§ **REQUIRED ACTION**: The part to set down runs from the first line of the data below through the line with "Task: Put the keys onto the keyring", inclusive; write it exactly and leave out the pictures.

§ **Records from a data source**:
<<<<
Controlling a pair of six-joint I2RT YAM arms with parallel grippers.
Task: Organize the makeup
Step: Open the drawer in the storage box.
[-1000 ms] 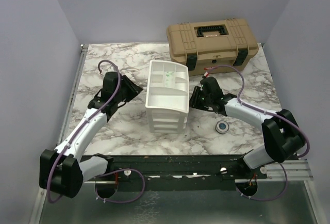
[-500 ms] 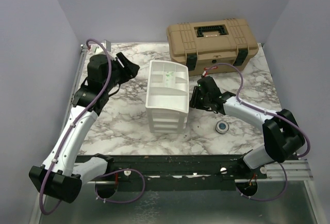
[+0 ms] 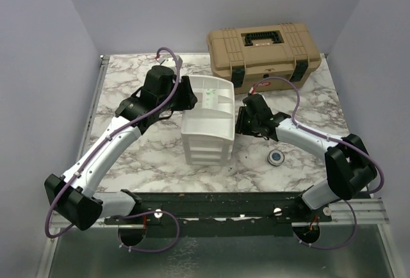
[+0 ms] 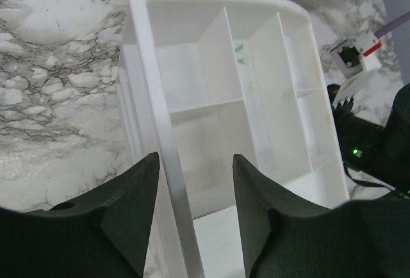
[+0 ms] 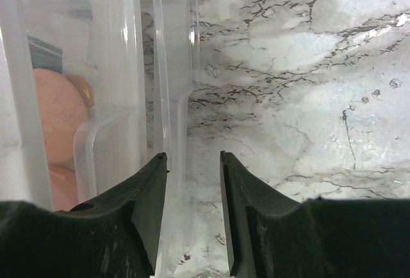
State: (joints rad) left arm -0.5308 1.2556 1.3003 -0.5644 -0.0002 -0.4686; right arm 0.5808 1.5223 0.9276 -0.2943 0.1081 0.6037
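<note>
A round blue-centred compact lies on the marble to the right of the white drawer unit. Through the unit's translucent wall I see pink/salmon discs inside a drawer. My left gripper is open over the unit's top tray, its fingers straddling the tray's left rim without touching it. My right gripper is open low at the unit's right side. A clear drawer edge runs between its fingers, close to the left one. The tray compartments show no makeup.
A closed tan toolbox stands at the back right, just behind the drawer unit. The right arm shows beyond the tray's far side. Grey walls close in the marble table on the left, back and right.
The left arm swung from the left side of the table up to the drawer unit's top left rim, and its jaws opened on the way. The right arm stayed put.
</note>
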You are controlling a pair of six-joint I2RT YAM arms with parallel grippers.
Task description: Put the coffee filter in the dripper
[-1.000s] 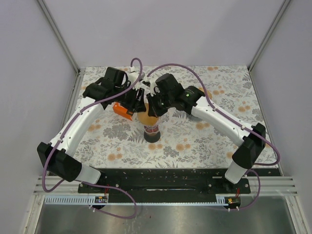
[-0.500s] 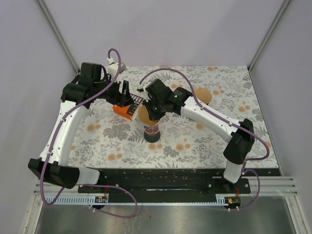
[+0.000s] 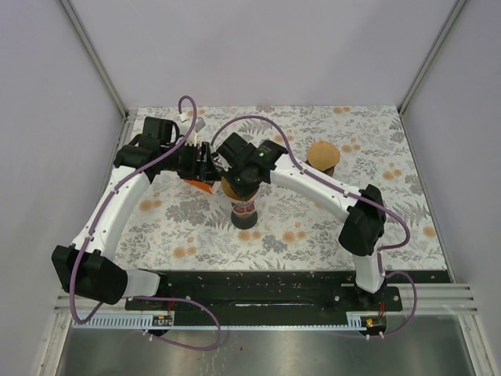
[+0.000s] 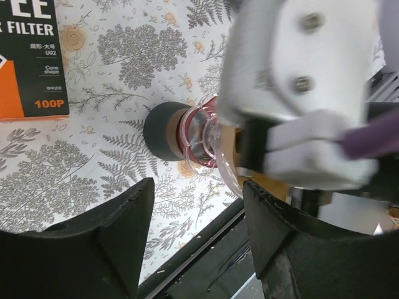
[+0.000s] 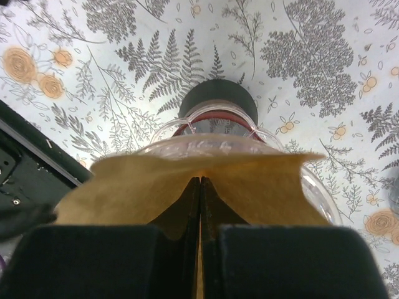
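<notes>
Right wrist: R fingers (image 5: 112, 261) tight on filter (image 5: 249, 187) at dripper (image 5: 215, 121); L fingers (image 4: 93, 249) wide

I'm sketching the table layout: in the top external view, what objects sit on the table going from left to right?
orange filter box → dripper, with the coffee filter at its mouth → separate brown filter

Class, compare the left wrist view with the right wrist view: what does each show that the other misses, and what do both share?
Only left wrist: the orange filter box and the open left gripper. Only right wrist: the right gripper shut on the brown paper filter. Both: the glass dripper on the flowered table.
</notes>
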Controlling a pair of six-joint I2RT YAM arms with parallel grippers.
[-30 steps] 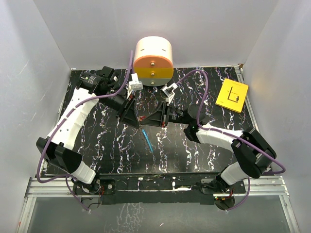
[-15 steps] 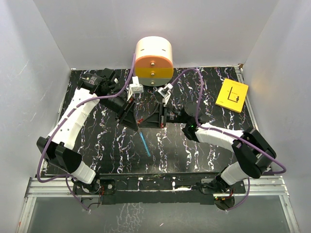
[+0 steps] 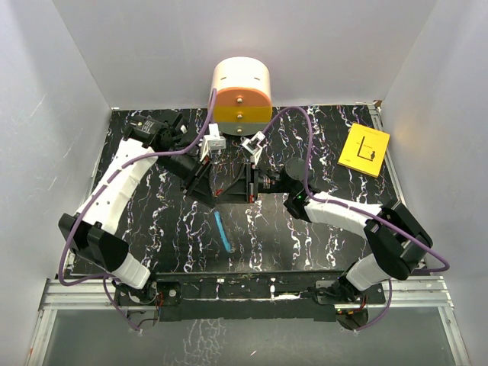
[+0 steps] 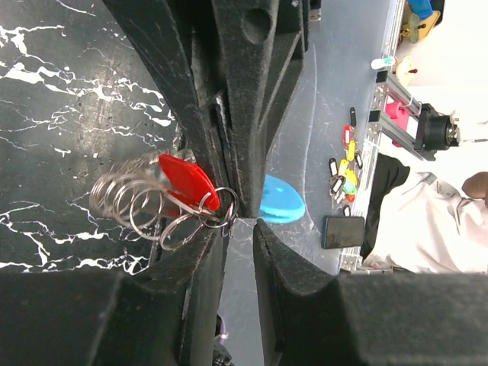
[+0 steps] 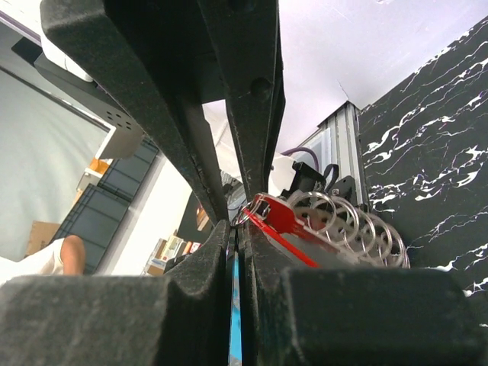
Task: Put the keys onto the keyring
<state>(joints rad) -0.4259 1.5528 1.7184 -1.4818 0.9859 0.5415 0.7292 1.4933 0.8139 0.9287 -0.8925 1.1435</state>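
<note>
My two grippers meet tip to tip above the middle of the table. The right gripper [image 5: 238,225] is shut on the keyring's flat blue part [image 5: 235,305], which hangs below the grippers [image 3: 223,231]. The keyring's run of steel rings [image 4: 137,206] trails to the side. The red key [image 4: 187,183] sits on a small ring at the joint, beside my right fingers [image 5: 278,217]. The left gripper [image 4: 240,227] stands narrowly open. Its left finger's tip touches that small ring, and nothing lies between the fingers.
An orange and white cylinder [image 3: 241,95] stands at the back edge, just behind the grippers. A yellow card [image 3: 364,149] lies at the back right of the black marbled table [image 3: 152,221]. White walls close in three sides.
Both grippers have shifted slightly left and turned together. The hanging blue part has swung lower and more upright. The left fingers have drawn closer together.
</note>
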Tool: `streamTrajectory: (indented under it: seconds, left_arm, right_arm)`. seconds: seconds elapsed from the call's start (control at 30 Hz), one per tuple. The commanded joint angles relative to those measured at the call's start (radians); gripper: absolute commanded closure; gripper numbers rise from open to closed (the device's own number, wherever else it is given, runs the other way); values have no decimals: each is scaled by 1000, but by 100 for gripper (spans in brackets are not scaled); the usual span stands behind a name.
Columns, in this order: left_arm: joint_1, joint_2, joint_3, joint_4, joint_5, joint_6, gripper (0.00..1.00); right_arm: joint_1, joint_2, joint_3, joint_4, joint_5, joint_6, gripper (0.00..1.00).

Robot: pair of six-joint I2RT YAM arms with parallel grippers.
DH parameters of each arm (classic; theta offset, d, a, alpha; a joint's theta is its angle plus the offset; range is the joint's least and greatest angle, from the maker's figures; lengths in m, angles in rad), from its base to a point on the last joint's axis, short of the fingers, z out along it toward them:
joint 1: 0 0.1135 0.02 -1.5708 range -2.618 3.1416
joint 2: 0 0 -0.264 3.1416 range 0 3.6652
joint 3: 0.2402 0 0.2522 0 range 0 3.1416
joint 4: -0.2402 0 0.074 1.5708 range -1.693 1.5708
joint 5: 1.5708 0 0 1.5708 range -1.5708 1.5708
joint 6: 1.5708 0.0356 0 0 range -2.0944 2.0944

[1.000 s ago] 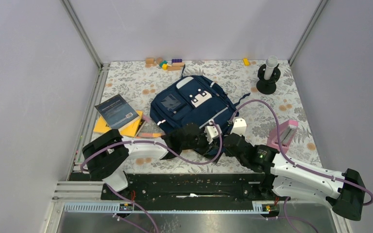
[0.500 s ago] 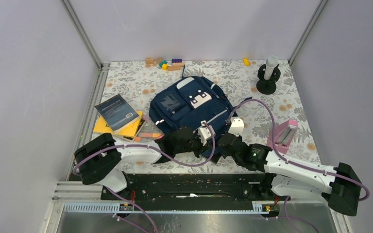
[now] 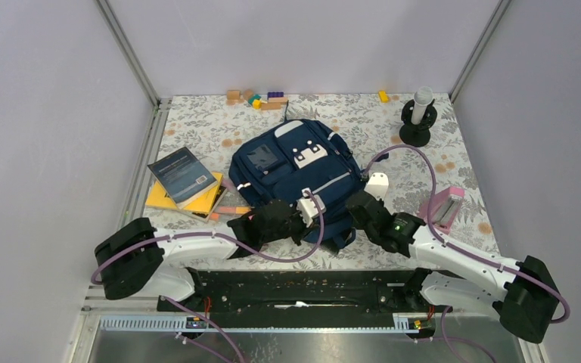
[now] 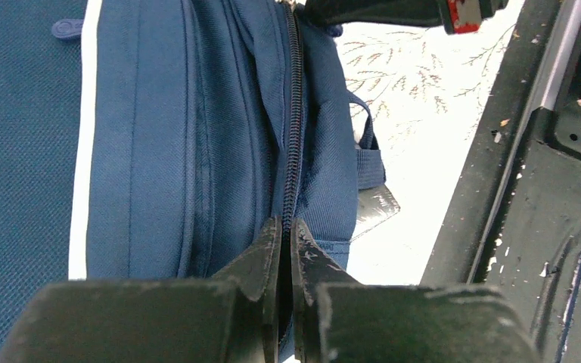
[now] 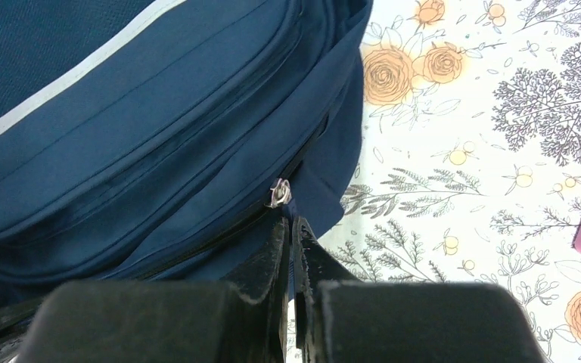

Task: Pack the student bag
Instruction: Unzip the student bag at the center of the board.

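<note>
Student bag being laid flat, front pockets up, directly ahead of both pincers; near edge judged being offered for unzipping.
Left gripper: fingers pressed together, zip seam being pinched between tips, likely so fabric is being braced.
Right gripper: fingers pressed together, zip pull just beyond tips; whether anything is being gripped cannot be told.
Floral tablecloth being used beneath.
Books being left unpacked, well left of left gripper.
Scene being enclosed by plain grey walls.

Lab test cell, plain grey walls, aluminium frame, floral tablecloth
</note>
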Motion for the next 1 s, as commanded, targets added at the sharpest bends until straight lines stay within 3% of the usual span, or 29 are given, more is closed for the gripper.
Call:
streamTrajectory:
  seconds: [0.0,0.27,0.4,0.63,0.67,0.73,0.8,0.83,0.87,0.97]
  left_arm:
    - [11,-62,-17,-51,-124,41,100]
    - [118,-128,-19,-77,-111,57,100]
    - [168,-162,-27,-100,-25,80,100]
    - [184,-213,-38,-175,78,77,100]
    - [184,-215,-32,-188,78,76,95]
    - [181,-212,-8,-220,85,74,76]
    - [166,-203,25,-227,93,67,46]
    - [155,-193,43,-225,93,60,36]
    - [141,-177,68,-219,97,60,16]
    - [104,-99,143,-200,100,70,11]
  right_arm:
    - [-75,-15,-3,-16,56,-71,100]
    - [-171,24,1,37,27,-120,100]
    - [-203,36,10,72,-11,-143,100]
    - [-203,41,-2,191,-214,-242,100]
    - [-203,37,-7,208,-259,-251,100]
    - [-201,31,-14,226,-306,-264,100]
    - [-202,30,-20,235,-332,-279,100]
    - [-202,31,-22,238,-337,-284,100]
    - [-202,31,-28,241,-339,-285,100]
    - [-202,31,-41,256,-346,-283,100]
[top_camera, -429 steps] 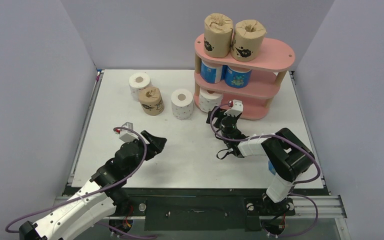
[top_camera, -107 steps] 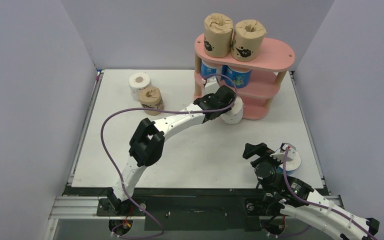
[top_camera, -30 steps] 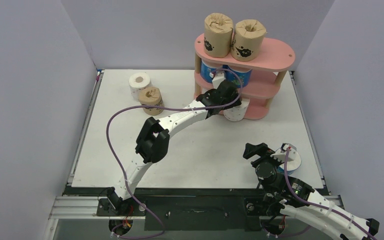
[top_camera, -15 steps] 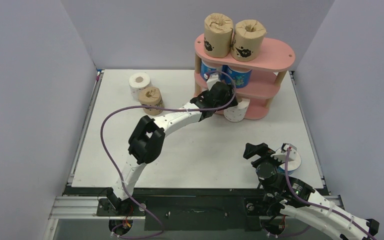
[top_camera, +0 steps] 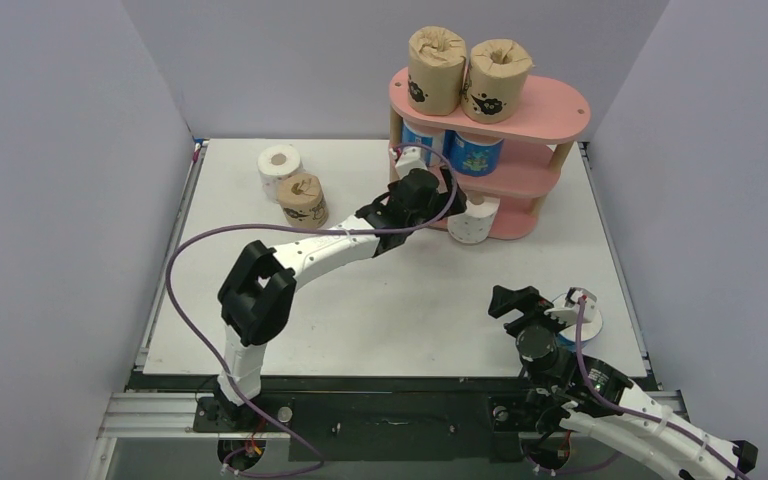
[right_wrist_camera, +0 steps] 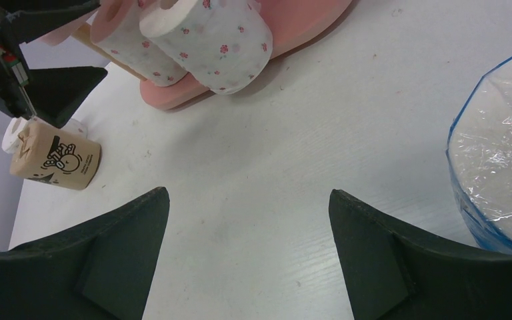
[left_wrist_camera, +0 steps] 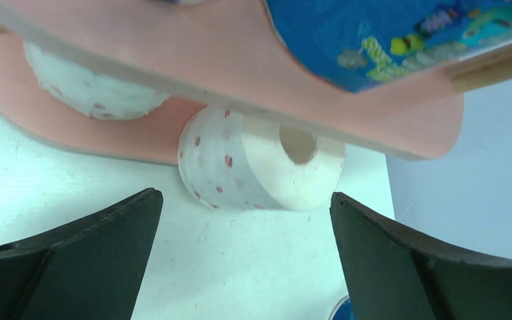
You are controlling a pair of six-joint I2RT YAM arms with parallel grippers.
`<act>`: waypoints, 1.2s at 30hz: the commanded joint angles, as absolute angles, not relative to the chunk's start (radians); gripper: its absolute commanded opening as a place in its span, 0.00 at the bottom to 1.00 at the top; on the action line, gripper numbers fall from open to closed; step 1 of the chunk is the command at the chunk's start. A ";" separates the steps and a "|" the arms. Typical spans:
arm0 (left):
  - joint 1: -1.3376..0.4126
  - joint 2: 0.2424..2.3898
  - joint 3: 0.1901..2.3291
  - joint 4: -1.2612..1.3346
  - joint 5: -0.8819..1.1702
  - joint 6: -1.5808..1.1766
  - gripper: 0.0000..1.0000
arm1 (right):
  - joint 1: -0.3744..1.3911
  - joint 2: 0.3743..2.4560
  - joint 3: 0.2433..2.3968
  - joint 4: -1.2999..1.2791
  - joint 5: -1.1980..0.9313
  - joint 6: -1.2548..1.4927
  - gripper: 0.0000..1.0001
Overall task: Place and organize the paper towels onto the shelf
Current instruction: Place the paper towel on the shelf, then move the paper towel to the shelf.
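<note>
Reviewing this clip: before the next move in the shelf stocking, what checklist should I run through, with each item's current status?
1. The left gripper is open and clear of the tilted dotted roll: ok.
2. Tilted dotted roll seated upright on the shelf bottom board: not ok, it leans at the front edge.
3. The right gripper is open: ok.
4. Blue roll beside right gripper: ok.
5. Free place on the top board for the brown roll: ok.

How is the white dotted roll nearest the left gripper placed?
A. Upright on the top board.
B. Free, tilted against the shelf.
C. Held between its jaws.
B: the white dotted roll leans tilted against the shelf, and the left gripper is open, apart from it.
</note>
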State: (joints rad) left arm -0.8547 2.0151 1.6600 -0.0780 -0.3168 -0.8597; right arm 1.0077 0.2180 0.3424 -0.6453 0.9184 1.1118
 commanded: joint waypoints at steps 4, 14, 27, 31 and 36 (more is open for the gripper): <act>-0.881 1.867 1.492 0.073 -0.339 -0.831 0.83 | 1.005 0.203 0.351 -0.634 0.920 1.094 0.84; -0.909 1.941 1.404 0.190 -0.177 -0.816 0.25 | 1.005 0.182 0.345 -0.632 0.912 1.091 0.72; -0.913 2.139 1.555 0.172 -0.087 -0.834 0.00 | 1.005 0.178 0.344 -0.634 0.916 1.089 0.66; -0.912 2.176 1.594 0.183 -0.083 -0.829 0.00 | 1.004 0.179 0.344 -0.633 0.916 1.090 0.66; -0.900 2.225 1.654 0.161 -0.087 -0.829 0.00 | 1.003 0.182 0.344 -0.633 0.918 1.094 0.66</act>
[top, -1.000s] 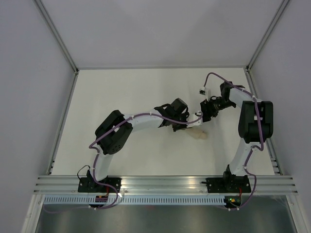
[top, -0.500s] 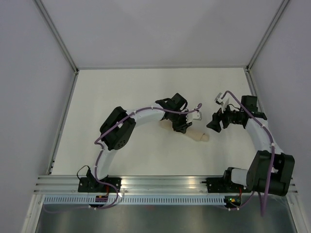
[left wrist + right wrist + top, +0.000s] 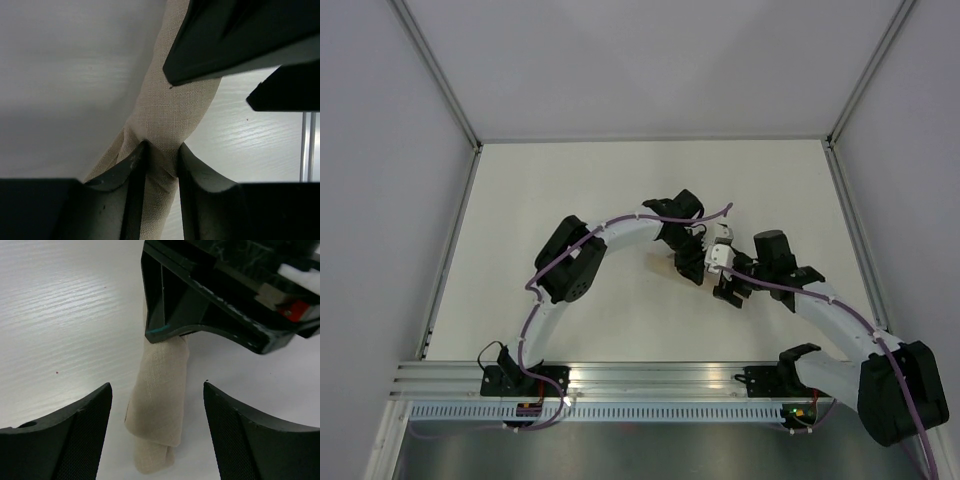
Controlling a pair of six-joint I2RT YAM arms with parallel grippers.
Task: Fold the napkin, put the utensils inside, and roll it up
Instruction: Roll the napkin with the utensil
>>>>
§ **ANSWER TO THIS PROBLEM**:
Controlling a pair of six-joint I2RT YAM arms with parallel grippers.
Task: Organize the makeup
Step: Open the drawer in the storage box.
[-1000 ms] 
[-500 ms] 
[+0 ms] 
[+0 ms] 
[+0 ms] 
State: (joints rad) left arm -0.5308 1.2556 1.3003 -0.5644 -0.0002 -0.4686; right arm 0.5808 1.5223 0.9276 -0.2943 0.1081 0.6037
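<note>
A round blue-centred compact lies on the marble to the right of the white drawer unit. Through the unit's translucent wall I see pink/salmon discs inside a drawer. My left gripper is open over the unit's top tray, its fingers straddling the tray's left rim without touching it. My right gripper is open low at the unit's right side. A clear drawer edge runs between its fingers, close to the left one. The tray compartments show no makeup.
A closed tan toolbox stands at the back right, just behind the drawer unit. The right arm shows beyond the tray's far side. Grey walls close in the marble table on the left, back and right.
The left arm swung from the left side of the table up to the drawer unit's top left rim, and its jaws opened on the way. The right arm stayed put.
</note>
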You are controlling a pair of six-joint I2RT YAM arms with parallel grippers.
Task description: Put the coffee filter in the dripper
[-1.000s] 
[-0.500s] 
[+0.000s] 
[+0.000s] 
[+0.000s] 
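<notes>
Right wrist: R fingers (image 5: 112, 261) tight on filter (image 5: 249, 187) at dripper (image 5: 215, 121); L fingers (image 4: 93, 249) wide

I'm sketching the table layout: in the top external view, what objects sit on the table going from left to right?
orange filter box → dripper, with the coffee filter at its mouth → separate brown filter

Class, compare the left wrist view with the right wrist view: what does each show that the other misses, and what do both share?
Only left wrist: the orange filter box and the open left gripper. Only right wrist: the right gripper shut on the brown paper filter. Both: the glass dripper on the flowered table.
</notes>
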Controlling a pair of six-joint I2RT YAM arms with parallel grippers.
[-30 steps] 
[-15 steps] 
[+0 steps] 
[+0 steps] 
[+0 steps] 
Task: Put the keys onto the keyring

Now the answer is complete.